From a repo checkout:

mare workflow --folder ./examples/mixed_docs --query "show me the onboarding steps" --task brief

Or:

PYTHONPATH=src python3 examples/evidence_brief_demo.py

Example output shape:

Evidence brief query: show me the onboarding steps
Weak support from 1 retrieved result across 1 source.
Support note: Evidence is weak or ambiguous. Inspect the proof carefully or refine the question.
Sources: employee-onboarding.docx
Source coverage: Single-source coverage
Proof assets: snippet, citation
Evidence gap 1: Support is weak; ask a narrower question or increase top-k.
Next question 1: Find stronger evidence for: show me the onboarding steps

That is the core MARE difference: it shows proof, source coverage, support level, conflict signals when detected, gaps, and the next evidence-seeking move.

Install

Install from PyPI:

pip install mare-retrieval

Install the visual playground:

pip install "mare-retrieval[ui]"

Install from a repo checkout for examples and development:

git clone https://github.com/mare-retrieval/MARE.git
cd MARE
pip install -e ".[dev]"

First Run

Use the guided entrypoint:

mare start
mare start ./examples/mixed_docs
mare start ./docs

Run an Evidence Brief over your own folder:

mare workflow --folder ./docs --query "what does this document set require?" --task brief

Choose a retrieval stack explicitly when you want to test an optional path:

mare workflow --folder ./docs --query "show me the diagram" --task brief --retriever colpali-visual
mare chat --folder ./docs --retriever fastembed

Ask one document a question:

mare ask manual.pdf "how do I connect the AC adapter"

Open the visual playground:

mare ui

Then open:

http://localhost:8501

Compare retrieval stacks before choosing one:

mare-eval --corpus generated/manual.json --eval examples/eval_cases.json --stack builtin --stack fastembed --stack hybrid-semantic

The comparison output includes a recommendation block with the best stack and ranked page/doc/object/no-result metrics. If you install mare-retrieval[colpali], you can also compare --stack colpali-visual on corpora with rendered PDF page images. If the corpus has no rendered page images, MARE will explain that the visual retriever needs PDF page images and suggest a text retriever instead.

What You Get

MARE can return:

  • best matching page, section, procedure, table-like object, or figure-like object
  • exact snippet
  • file, page, line, heading, or section-aware citation when available
  • rendered PDF page image when available
  • highlighted PDF proof image when localization is possible
  • retrieval rationale and score
  • optional visual page retrieval for image-, chart-, table-, and layout-heavy PDFs through mare-retrieval[colpali]
  • Evidence Brief with source coverage, support strength, conflict hints, proof assets, gaps, and next questions
  • evidence rescue in mare workflow and mare chat: when initial support is weak or missing, MARE tries alternate evidence-seeking queries and records whether stronger proof was found
  • structured payloads for agents, tools, and applications

Supported Documents

Current local document-first workflows support:

  • pdf
  • md / markdown
  • txt
  • first-pass docx

PDFs currently have the strongest visual proof because MARE can render pages and highlight evidence.
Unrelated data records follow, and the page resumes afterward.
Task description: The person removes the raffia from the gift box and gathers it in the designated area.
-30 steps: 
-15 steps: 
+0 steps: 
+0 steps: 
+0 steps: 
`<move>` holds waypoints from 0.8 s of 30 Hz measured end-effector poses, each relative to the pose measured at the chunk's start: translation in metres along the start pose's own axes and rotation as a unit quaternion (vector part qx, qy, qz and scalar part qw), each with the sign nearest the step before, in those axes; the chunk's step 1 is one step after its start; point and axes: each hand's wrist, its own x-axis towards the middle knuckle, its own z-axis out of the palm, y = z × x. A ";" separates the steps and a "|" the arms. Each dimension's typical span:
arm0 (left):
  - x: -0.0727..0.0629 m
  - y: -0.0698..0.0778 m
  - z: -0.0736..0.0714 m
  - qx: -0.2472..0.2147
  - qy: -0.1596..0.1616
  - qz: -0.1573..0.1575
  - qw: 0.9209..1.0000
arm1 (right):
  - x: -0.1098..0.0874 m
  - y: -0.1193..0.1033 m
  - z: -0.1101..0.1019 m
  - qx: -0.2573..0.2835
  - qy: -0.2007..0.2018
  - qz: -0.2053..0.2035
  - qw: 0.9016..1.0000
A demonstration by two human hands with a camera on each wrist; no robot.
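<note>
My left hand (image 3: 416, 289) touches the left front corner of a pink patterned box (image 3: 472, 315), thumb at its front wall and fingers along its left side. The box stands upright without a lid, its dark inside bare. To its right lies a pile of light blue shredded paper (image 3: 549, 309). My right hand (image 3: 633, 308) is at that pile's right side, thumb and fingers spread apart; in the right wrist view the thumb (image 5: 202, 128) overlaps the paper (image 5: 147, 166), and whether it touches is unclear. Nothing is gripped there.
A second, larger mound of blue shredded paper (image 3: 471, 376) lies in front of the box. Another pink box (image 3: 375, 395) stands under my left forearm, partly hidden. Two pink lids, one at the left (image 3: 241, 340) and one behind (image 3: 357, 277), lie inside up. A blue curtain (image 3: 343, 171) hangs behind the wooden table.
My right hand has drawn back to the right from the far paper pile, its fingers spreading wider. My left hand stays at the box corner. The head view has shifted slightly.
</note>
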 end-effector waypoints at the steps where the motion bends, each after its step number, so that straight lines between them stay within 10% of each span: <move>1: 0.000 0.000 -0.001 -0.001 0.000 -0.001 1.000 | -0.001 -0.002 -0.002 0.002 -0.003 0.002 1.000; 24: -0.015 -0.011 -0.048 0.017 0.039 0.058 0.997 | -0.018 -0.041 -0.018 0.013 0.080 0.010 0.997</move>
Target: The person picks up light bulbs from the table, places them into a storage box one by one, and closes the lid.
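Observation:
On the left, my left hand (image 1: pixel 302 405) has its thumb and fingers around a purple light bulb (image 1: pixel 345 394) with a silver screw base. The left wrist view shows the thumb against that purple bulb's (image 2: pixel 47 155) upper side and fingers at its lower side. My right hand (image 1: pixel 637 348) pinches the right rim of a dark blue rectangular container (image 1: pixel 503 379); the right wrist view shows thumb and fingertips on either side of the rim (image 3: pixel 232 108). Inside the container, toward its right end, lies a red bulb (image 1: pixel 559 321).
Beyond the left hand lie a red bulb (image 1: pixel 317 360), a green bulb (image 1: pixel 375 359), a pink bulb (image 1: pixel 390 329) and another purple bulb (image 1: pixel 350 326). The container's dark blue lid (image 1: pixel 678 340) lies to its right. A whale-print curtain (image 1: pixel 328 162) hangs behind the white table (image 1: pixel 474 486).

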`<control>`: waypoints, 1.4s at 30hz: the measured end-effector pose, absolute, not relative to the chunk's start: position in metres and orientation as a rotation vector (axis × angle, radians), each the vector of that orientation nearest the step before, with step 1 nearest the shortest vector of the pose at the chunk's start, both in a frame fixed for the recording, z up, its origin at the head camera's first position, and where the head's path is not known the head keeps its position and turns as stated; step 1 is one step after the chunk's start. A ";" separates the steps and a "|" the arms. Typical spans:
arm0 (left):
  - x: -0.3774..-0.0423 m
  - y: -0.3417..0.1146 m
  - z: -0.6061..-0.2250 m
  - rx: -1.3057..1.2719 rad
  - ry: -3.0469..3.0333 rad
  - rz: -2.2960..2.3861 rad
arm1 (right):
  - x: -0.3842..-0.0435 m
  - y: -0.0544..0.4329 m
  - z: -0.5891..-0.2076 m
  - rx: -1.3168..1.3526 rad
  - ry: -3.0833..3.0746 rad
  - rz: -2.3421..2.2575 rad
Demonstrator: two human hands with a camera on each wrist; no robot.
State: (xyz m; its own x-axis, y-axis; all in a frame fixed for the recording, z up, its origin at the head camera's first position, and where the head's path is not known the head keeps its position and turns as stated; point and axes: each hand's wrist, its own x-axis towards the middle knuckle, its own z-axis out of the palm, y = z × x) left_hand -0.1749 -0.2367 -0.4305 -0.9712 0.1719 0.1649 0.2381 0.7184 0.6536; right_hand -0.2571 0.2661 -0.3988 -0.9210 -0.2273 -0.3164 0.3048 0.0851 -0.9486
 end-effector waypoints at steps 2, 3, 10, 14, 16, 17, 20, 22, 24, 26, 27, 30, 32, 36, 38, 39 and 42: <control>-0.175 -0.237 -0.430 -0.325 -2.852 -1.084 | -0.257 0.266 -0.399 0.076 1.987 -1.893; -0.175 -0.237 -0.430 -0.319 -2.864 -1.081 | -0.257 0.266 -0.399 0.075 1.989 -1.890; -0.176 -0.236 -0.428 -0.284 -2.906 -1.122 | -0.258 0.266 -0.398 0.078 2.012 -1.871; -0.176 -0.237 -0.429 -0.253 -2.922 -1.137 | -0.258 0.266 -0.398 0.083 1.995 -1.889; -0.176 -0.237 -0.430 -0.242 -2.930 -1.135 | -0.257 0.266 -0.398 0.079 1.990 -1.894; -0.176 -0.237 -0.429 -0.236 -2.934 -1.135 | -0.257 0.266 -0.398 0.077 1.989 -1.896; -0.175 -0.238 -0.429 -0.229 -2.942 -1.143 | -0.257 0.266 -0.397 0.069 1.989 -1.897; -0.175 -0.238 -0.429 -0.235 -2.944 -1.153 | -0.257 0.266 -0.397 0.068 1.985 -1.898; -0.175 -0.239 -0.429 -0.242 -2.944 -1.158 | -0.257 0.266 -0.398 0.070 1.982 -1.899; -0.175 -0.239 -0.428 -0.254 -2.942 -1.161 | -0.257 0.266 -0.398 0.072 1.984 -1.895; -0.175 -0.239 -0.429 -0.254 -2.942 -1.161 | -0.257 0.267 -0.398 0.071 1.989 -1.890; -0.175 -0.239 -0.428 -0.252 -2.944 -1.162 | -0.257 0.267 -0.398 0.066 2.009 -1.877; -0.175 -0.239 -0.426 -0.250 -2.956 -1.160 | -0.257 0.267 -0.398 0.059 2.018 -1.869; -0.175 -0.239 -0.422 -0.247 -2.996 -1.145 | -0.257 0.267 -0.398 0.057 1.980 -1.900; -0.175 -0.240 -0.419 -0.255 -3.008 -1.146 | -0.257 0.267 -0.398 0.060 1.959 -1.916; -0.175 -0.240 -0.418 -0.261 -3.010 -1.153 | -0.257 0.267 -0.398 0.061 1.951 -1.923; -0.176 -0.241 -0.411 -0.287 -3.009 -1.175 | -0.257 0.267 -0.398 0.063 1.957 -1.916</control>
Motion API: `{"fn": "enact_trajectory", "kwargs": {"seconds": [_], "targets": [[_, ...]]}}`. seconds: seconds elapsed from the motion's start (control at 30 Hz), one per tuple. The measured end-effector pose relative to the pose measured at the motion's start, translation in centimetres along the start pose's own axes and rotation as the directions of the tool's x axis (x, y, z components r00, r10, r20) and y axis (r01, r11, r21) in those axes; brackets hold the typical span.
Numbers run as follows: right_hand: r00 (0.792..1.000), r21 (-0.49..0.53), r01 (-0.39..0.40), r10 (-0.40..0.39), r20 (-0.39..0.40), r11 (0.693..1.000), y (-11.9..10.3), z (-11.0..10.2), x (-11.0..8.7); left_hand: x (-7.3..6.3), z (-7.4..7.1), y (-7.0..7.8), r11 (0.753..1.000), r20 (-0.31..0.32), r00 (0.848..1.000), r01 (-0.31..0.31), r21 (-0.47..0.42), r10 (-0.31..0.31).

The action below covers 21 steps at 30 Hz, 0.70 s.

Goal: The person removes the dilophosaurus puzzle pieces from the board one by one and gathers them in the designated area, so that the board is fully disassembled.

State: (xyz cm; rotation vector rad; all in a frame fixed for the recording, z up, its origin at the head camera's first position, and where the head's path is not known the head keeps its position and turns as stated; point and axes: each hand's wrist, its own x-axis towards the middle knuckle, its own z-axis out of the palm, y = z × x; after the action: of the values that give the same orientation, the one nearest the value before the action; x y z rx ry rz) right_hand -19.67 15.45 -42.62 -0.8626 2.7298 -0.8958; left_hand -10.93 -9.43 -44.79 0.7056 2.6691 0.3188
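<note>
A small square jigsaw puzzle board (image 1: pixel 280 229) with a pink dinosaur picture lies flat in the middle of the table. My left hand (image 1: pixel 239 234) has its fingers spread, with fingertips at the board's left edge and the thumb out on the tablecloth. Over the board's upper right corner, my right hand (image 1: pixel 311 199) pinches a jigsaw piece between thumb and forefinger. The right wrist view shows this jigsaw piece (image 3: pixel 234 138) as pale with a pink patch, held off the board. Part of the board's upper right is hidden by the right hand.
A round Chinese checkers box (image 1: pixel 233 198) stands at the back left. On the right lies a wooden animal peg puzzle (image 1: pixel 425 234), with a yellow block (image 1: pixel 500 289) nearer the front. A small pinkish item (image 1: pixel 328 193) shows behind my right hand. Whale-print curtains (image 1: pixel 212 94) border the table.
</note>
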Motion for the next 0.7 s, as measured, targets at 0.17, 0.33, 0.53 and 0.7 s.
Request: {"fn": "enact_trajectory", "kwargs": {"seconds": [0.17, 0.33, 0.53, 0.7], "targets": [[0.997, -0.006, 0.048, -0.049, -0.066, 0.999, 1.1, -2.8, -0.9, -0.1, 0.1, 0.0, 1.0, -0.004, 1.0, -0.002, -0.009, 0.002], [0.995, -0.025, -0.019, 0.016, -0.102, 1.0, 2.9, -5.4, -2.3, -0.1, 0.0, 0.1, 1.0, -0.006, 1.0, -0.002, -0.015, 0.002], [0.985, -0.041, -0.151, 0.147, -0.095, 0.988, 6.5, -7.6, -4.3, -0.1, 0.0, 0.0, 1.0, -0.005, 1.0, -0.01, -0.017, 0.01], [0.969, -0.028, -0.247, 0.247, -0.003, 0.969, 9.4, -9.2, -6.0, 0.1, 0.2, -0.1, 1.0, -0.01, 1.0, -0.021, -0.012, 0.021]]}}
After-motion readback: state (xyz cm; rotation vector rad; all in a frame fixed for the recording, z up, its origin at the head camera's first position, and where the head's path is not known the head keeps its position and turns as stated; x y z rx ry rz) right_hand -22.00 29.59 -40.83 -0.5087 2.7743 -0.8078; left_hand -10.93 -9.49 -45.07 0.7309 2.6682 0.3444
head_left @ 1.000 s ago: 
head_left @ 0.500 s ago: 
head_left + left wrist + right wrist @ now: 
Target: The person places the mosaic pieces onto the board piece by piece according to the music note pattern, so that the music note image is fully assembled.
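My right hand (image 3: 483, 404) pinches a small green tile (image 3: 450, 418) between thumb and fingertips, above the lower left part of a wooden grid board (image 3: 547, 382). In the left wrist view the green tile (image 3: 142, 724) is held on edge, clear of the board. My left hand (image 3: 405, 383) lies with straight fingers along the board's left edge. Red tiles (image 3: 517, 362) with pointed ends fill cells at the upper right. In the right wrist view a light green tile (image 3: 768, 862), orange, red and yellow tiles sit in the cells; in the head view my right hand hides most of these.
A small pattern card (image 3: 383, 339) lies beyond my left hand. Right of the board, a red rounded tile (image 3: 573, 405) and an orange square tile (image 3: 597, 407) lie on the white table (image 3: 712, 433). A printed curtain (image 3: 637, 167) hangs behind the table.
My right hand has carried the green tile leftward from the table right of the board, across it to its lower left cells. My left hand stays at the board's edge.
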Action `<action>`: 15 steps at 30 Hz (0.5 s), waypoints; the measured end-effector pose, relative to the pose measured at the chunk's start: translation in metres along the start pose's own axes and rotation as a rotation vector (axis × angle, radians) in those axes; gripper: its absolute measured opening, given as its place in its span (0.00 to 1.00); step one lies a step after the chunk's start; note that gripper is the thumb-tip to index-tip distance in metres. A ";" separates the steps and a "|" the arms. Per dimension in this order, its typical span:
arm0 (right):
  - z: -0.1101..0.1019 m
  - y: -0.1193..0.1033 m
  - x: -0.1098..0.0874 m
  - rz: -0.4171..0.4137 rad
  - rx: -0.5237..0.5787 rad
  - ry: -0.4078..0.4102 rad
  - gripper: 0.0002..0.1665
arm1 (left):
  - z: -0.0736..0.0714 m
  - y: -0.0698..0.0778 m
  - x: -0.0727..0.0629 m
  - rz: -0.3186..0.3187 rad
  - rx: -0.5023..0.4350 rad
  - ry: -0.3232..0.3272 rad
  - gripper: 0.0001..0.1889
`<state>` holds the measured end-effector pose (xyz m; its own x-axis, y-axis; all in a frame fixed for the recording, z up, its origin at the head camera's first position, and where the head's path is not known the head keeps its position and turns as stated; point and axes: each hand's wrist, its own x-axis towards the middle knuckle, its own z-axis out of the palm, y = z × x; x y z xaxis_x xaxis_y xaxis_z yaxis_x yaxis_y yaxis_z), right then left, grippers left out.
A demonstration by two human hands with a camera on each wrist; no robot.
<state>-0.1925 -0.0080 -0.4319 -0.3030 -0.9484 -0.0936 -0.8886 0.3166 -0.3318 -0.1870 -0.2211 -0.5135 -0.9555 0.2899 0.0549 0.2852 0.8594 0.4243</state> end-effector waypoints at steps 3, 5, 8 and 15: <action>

Markdown, text, and DOCX usually rely on snippet and citation proof first.

Product Surfaces

Interface Best for What you get
mare start guided onboarding path-aware next commands
mare ask fastest single-document test best page, snippet, citation, image paths
mare workflow terminal evaluation and agent-style output corpus summary, object search, Evidence Brief, JSON payloads
mare chat simple local document-agent loop :brief, :review, :compare, :summary, findings, session history
mare ui visual exploration uploads, Evidence Briefs, summaries, findings, highlights
mare mcp agent/app integrations MCP tools returning structured evidence payloads

Agent Integrations

MARE is useful for OpenClaw, Hermes Agent, and other tool-using agents because it gives them a grounded document-evidence tool instead of asking the model to guess from raw files.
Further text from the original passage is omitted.